Opened in late 2001 for suspected terrorists apprehended in Afghanistan, Guantánamo now has about 385 prisoners. They have no right to file habeas corpus petitions under a law signed last year, but they have their status reviewed annually by a military panel.

Last week, two military judges ruled that the first trials of Guantánamo detainees by military panels could not go forward because the detainees had not been classified as unlawful enemy combatants. The defence department is appealing the ruling.

In a wide-ranging interview, Mr Powell also said: "We didn't prepare ourselves well enough for the kinds of challenges that occurred in the aftermath of the fall of Baghdad."

He said that he and Mr Bush were aware of the post-war problems the US would face, issues addressed in a CIA analysis seven months before the war. "We were liberators for a moment," Mr Powell said, "and then we simply did not handle the aftermath."
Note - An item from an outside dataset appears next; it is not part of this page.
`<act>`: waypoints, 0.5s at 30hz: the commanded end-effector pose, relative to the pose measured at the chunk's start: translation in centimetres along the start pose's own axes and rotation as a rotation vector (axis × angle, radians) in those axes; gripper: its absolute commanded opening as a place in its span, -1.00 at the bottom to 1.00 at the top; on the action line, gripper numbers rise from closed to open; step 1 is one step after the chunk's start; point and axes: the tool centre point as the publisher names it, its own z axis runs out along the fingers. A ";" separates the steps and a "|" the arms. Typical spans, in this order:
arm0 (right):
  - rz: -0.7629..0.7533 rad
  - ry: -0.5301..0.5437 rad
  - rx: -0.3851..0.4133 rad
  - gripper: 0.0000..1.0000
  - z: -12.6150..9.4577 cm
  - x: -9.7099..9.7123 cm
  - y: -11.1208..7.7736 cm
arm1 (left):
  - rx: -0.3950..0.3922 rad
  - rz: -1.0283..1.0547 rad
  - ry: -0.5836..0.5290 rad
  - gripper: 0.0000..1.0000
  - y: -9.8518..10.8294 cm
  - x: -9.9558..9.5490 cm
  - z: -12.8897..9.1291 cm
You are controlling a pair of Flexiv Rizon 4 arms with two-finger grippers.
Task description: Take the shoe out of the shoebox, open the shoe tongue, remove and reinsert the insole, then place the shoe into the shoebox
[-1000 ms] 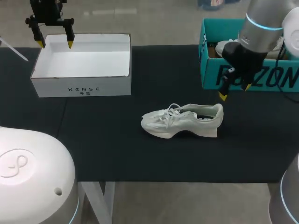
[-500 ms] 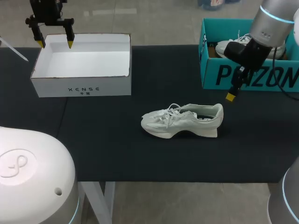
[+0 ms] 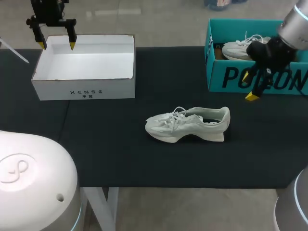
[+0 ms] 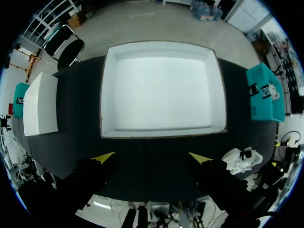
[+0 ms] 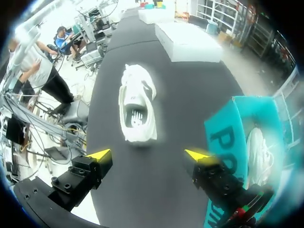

He described the burning and looting of government ministries as the beginning of the insurgency. Turmoil went on, he said, because "we didn't have enough troops there to restore that order nor did we have the political understanding of our obligation to restore that order".

Mr Powell said there was a sectarian civil war in Iraq "that ultimately will be fought out between Sunnis and Shias, Shias and Shias, Sunnis and al-Qaeda".

He declined to say that he would support the Republican Party nominee for president next year, saying he would back "the best person I can find". When he joined the party in 1995, Mr Powell said it had moved too far to the right and he would work to bring it to the moderate centre. But he has never been closely involved in party politics.

He said that he had not ruled out returning to public service and had no current favourite in the presidential race. "I make myself available to talk about foreign policy matters with whoever wishes to chat with me," he said in response to a question about two meetings he had with Democratic presidential candidate Barack Obama.